Goal of the exercise. Search the listing below for lines containing the string "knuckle". Reply with their count only.

Entries shown.

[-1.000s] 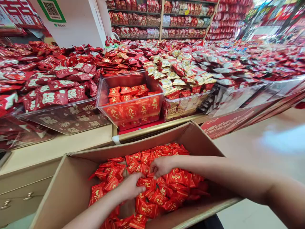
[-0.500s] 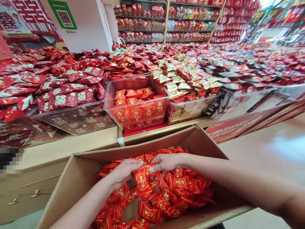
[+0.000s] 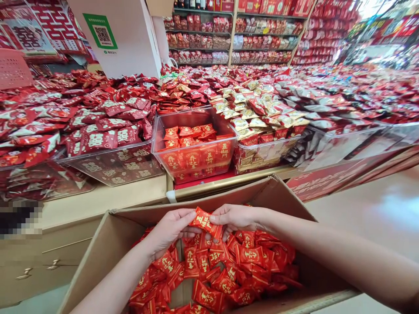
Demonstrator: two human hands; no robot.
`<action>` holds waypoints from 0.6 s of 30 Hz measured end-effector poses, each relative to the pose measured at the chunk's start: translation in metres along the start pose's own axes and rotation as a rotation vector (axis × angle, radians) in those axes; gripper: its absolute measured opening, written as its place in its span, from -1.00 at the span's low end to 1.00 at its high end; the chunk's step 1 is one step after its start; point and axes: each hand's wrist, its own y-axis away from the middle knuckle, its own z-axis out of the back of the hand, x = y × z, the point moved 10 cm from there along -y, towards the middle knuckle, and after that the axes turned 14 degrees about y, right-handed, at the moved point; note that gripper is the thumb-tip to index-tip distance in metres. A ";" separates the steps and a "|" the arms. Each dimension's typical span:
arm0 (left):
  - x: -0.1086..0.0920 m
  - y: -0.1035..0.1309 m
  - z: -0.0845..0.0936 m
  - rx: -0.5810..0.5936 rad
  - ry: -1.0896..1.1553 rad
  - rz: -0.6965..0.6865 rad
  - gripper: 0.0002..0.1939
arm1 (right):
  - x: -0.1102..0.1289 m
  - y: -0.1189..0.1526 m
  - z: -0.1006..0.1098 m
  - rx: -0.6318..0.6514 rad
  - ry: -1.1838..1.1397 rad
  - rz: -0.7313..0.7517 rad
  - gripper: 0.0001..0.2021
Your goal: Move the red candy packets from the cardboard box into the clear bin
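Red packet (image 3: 203, 220) raised since earlier, reading 五福臨門, pinched between both hands (image 3: 172, 227) (image 3: 238, 216), DURIAN-labelled packets (image 3: 266, 138) behind

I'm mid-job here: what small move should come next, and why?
Probably lift the small red wrapped packet with gold characters toward the clear plastic bin: the left hand and right hand pinch it above the open brown cardboard box, and the bin holds similar packets with room below its rim.
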 end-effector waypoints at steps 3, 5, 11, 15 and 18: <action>0.000 -0.002 0.007 -0.079 -0.133 -0.040 -0.71 | -0.008 -0.003 0.003 -0.022 0.095 -0.021 -0.60; -0.002 -0.003 0.018 -0.161 -0.247 -0.081 -0.76 | -0.020 -0.006 0.004 -0.026 0.265 -0.057 -0.63; 0.002 -0.008 0.049 -0.307 -0.525 -0.114 -0.82 | -0.064 -0.014 -0.003 0.013 1.047 -0.221 -0.76; 0.019 -0.014 0.047 -0.263 -0.599 -0.097 -0.76 | -0.085 -0.017 -0.036 0.095 1.243 -0.193 -0.69; 0.030 -0.016 0.035 -0.173 -0.601 -0.121 -0.72 | -0.080 -0.019 -0.052 -0.007 1.420 -0.043 -0.73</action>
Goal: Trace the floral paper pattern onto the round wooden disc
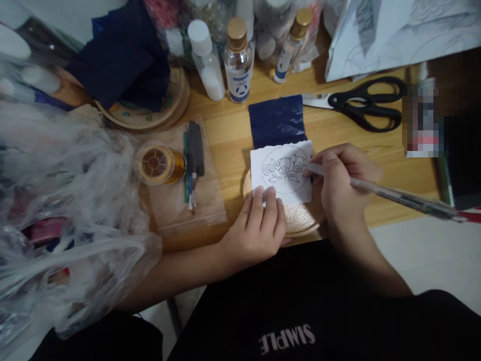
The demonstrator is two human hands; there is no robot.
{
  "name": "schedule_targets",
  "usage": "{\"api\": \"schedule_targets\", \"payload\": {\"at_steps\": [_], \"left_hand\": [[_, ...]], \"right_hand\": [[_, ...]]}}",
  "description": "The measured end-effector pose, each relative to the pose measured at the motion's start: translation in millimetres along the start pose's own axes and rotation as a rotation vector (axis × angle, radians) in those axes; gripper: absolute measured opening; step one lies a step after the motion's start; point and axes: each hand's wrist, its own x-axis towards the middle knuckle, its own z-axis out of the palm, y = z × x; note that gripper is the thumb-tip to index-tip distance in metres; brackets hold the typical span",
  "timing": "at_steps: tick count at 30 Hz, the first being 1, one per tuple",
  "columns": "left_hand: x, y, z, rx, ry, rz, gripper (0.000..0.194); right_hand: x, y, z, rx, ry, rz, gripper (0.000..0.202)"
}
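Observation:
A white paper [281, 173] with a line drawing of flowers inside an oval lies on a round wooden disc [300, 213], whose lower part shows carved or drawn curls. The fingers of my left hand [255, 230] lie stretched across the paper's lower edge, pressing on it. My right hand [341, 185] grips a clear pen [406, 197], its tip touching the right side of the drawing. Behind the paper's top edge shows a dark blue sheet [278, 120]; whether it runs on underneath is hidden.
Black-handled scissors [368, 103] lie behind, blades touching the blue sheet. Small bottles [239, 65] stand at the back. On the left are a spool of golden wire [161, 164], a clear bag with brushes [193, 165] and a heap of plastic bags [75, 200]. Dark blue sheets [128, 60] rest on another wooden disc.

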Motion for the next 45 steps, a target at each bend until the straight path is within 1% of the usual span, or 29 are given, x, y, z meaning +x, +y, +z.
{"api": "schedule_targets", "payload": {"at_steps": [5,11,23,28,32,34,37,39,41,43,45], "left_hand": [[0,0,0.7,-0.005,0.014,0.005,0.062],[0,1,1.1,-0.001,0.02,0.003,0.059],[1,0,0.9,-0.012,0.017,-0.002,0.061],[1,0,0.1,-0.011,0.017,-0.007,0.061],[1,-1,-0.3,0.007,0.014,-0.001,0.062],[1,0,-0.1,0.002,0.019,-0.003,0.063],[0,1,0.8,-0.005,0.028,-0.015,0.064],[0,1,1.4,-0.001,0.027,-0.021,0.064],[-1,2,1.7,0.002,0.025,-0.029,0.066],[-1,3,1.6,-0.001,0.026,-0.036,0.067],[-1,3,1.1,-0.012,0.024,-0.037,0.065]], "right_hand": [[2,0,-2,-0.01,-0.022,0.004,0.019],[4,-3,-1,0.046,-0.029,0.017,0.018],[6,-5,-2,0.079,-0.071,0.011,0.018],[6,-9,1,0.14,-0.029,0.031,0.019],[6,-16,1,0.249,0.05,0.041,0.019],[5,-21,0,0.282,0.085,-0.017,0.021],[1,-29,0,0.275,0.135,-0.164,0.024],[-3,-33,2,0.26,0.154,-0.21,0.023],[-9,-34,4,0.248,0.099,-0.19,0.019],[-13,-30,7,0.224,-0.009,-0.154,0.018],[-16,-24,10,0.164,-0.105,-0.122,0.018]]}}
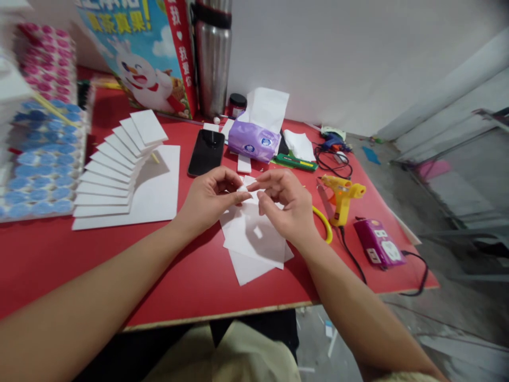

Output of the exercise. 2